The Best Practices also say XHTML 2 WG's Access Module might address this issue. Now that XHTML 2 WG is dissolved, Access Module is frozen as a note:

http://www.w3.org/TR/xhtml-access/

Access Module has no concept of context-sensitive rather than document-global mappings. But I suppose one could add and remove "access" element from a DOM as focus moves through that DOM. So when the link in question received focus, you would add an "access" element pointing to the popup menu element with a defined access key. Note Access Module does not allow you to map function keys like F10 or combinations of keys with modifiers like Shift. So while you could use Access Module to provide access to the menu, you could not use it to express the fact that the author was also (trying to) hijack a system shortcut.

I've not heard of anyone trying to implement Access Module, but you could use the "accesskey" feature from XHTML 1/HTML5 in precisely the same way, and with the same limitations.

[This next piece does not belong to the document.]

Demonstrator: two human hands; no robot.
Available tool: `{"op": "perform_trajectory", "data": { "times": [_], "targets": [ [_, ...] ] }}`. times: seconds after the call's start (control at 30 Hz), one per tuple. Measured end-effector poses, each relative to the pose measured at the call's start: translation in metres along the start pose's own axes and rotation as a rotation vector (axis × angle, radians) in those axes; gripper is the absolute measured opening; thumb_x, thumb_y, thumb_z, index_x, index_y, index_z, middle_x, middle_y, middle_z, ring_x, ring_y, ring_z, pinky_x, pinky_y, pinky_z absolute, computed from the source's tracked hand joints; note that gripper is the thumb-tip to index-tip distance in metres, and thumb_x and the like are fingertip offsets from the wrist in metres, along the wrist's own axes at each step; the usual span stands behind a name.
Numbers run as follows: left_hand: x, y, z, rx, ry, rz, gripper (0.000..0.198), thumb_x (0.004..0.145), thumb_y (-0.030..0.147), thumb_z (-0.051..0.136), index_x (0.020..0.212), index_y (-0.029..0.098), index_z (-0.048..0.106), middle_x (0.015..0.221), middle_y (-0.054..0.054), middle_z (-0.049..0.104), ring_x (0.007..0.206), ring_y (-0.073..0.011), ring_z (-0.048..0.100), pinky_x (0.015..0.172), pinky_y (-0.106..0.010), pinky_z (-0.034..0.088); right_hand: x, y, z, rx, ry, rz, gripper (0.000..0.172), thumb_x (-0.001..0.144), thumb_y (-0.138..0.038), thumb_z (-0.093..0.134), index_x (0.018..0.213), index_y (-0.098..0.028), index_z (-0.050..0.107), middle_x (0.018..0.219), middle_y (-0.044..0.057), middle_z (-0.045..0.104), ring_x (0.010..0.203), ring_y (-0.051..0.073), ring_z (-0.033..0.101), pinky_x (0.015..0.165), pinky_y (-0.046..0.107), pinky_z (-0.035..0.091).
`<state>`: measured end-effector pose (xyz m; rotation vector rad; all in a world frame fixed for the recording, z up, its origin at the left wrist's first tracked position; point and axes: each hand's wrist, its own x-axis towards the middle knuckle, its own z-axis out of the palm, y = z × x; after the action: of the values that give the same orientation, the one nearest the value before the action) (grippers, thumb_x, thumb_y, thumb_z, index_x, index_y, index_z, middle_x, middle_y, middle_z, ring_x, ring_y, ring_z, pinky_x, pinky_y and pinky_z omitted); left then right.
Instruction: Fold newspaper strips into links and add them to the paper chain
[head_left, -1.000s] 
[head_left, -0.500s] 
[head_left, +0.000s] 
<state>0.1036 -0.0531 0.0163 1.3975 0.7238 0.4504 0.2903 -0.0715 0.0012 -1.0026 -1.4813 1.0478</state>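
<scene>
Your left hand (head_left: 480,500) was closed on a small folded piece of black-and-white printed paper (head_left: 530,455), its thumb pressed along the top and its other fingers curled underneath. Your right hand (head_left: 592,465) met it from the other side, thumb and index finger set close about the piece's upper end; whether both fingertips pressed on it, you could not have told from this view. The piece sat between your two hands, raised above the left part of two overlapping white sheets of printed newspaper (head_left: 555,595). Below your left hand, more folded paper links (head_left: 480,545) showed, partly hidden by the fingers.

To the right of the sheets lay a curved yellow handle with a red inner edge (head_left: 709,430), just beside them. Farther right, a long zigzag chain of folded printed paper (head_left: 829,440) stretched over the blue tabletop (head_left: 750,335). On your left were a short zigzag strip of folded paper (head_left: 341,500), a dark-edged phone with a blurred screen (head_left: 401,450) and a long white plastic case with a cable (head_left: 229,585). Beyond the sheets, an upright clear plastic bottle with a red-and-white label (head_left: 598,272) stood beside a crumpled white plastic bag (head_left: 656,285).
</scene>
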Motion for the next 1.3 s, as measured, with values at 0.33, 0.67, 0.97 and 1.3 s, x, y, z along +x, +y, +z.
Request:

http://www.w3.org/TR/html401/interact/forms.html#adef-accesskey

http://dev.w3.org/html5/spec/editing.html#assigning-keyboard-shortcuts

What could be specified to improve this situation?

Allowing authors to request shortcuts like "Shift-F10" via an "accesskey"-like feature would be harmful as this is not consistent with all system UIs or even possible to enter via all devices.

Allowing authors to hijack the system context menu would be harmful because it prevents users accessing features - possibly including accessibility features - in the system context menu. Unfortunately this is already possible although in a brittle fashion. HTML5 provides a standard hook for authors who want to do this however in the form of the "contextmenu" event.

http://dev.w3.org/html5/spec/interactive-elements.html#context-menus

Allowing authors to annotate their documents to imply successful hijacking of the system context menu is harmful because the hijack attempt might have been frustrated.

Allowing authors to specify an element as providing context menu items for another control seems less harmful. It's easier for authors because it's completely declarative. It's better for users because the UA is in a position to notify accessibility APIs about modified context menus (as I noted earlier) and can make decisions about to replace its default context menu with the specified items or simply add them. This is the tack taken in HTML5 with the "contextmenu" attribute:

http://dev.w3.org/html5/spec/interactive-elements.html#context-menus

Especially useful is the provision that UAs may guarantee access to the system context menu:

"User agents may provide means for bypassing the context menu processing model, ensuring that the user can always access the UA's default context menus. For example, the user agent could handle right-clicks that have the Shift key depressed in such a way that it does not fire the contextmenu event and instead always shows the default context menu."

If we want to provide the same functionality in other host languages at the ARIA level, maybe the PFWG should consider adding a requirement on host languages to provide authors with a facility to define context menus for renderable elements, just as it currently requires host languages to support making such elements focusable:

http://www.w3.org/WAI/PF/aria/complete#host_general_focus

PFWG could give HTML5 "contextmenu" as an example implementation.
 
PFWG could then advise, in its Best Practices documentation, that authors should add a context menu item for *all* secondary actions that are associated with a specific element rather than global to the document. This would provide a standard way for users to access and activate secondary functionality on elements.

In this way, PFWG would kill two accessibility birds with one stone: customized context menus and secondary functions.